Referring to FIG. 5, a diagram of an illustrative implementation of a subband network 162 of the sample generation network 160 is shown. In a particular aspect, the subband network 162 represents an illustrative implementation of one or more of the subband network 162A, the subband network 162B, the subband network 162C, or the subband network 162D.

The subband network 162 includes a neural network 562 coupled to a linear prediction (LP) module 564. The neural network 562 includes one or more recurrent layers, a feedforward layer, a softmax layer 556, or a combination thereof. A recurrent layer includes a GRU, such as a GRU 552. The feed forward layer includes a fully connected layer, such as a FC layer 554.

The neural network 562 including one recurrent layer is provided as an illustrative example. In other examples, the neural network 562 can include multiple recurrent layers. A GRU of each previous recurrent layer of multiple recurrent layers is coupled to a GRU of a subsequent recurrent layer. The GRU 552 of a last recurrent layer of the one or more recurrent layers is coupled to the FC layer 554. The FC layer 554 is coupled to the softmax layer 556. In some implementations, the neural network 562 may include one or more additional layers, one or more additional connections, or a combination thereof, that are not shown for ease of illustration.

The one or more recurrent layers are configured to process one or more subband neural network inputs 361. In some implementations, a GRU (e.g., the GRU 552) of a first recurrent layer of the one or more recurrent layers determines a first hidden state based on a previous first hidden state and the one or more subband neural network inputs 361. The previous first hidden state is generated by the GRU (e.g., the GRU 552) of the first recurrent layer during a previous iteration.

In some implementations, the neural network 562 includes multiple recurrent layers. A GRU of each previous recurrent layer outputs a hidden state to a GRU of a subsequent recurrent layer of the multiple recurrent layers and the GRU of the subsequent recurrent layer generates a hidden state based on the received hidden state and a previous hidden state.
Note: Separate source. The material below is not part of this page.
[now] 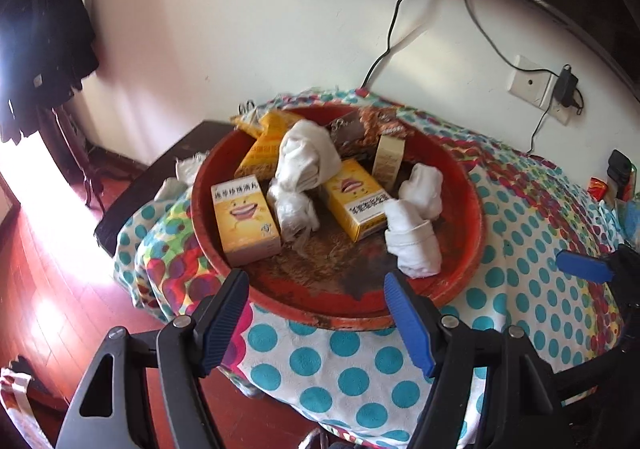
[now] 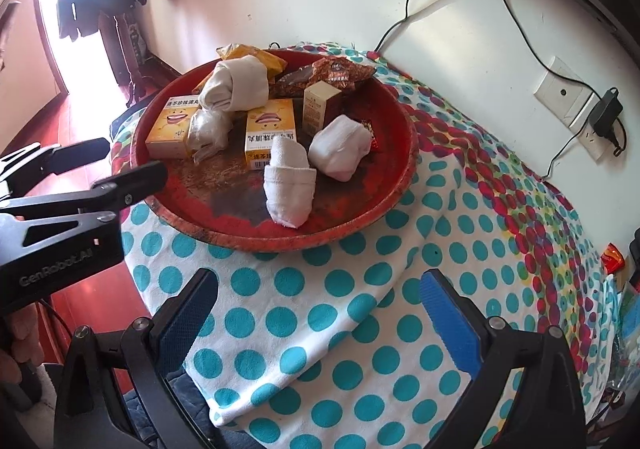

The GRU 552 of a last recurrent layer of the one or more recurrent layers outputs a first hidden state to the FC layer 554. The FC layer 554 is configured to process an output of the one or more recurrent layers. For example, the FC layer 554 includes a dual FC layer. Outputs of two fully-connected layers of the FC layer 554 are combined with an element-wise weighted sum to generate an output. The output of the FC layer 554 is provided to the softmax layer 556 to generate the probability distribution 557. In a particular aspect, the probability distribution 557 indicates probabilities of various values of residual data 563.

In some implementations, the one or more recurrent layers receive the embedding 155 (in addition to the neural network output 161) as the one or more subband neural network inputs 361. The output of the GRU 552, or the outputs of the GRUs of multiple recurrent layers, is provided to the FC layer 554. In some examples, the FC layer 554 (e.g., a dual-FC layer) can include two fully-connected layers combined with an element-wise weighted sum. Using the combined fully connected layers can enable computing a probability distribution 557 without significantly increasing the size of the preceding layer. In one illustrative example, the FC layer 554 can be defined as dual_fc(x)=a₁·tanh (W₁x)+a₂·tanh (W₂x), where W₁and W₂are weight matrices, a₁and a₂are weighting vectors, and tanh is the hyperbolic tangent function that generates a value between −1 and 1.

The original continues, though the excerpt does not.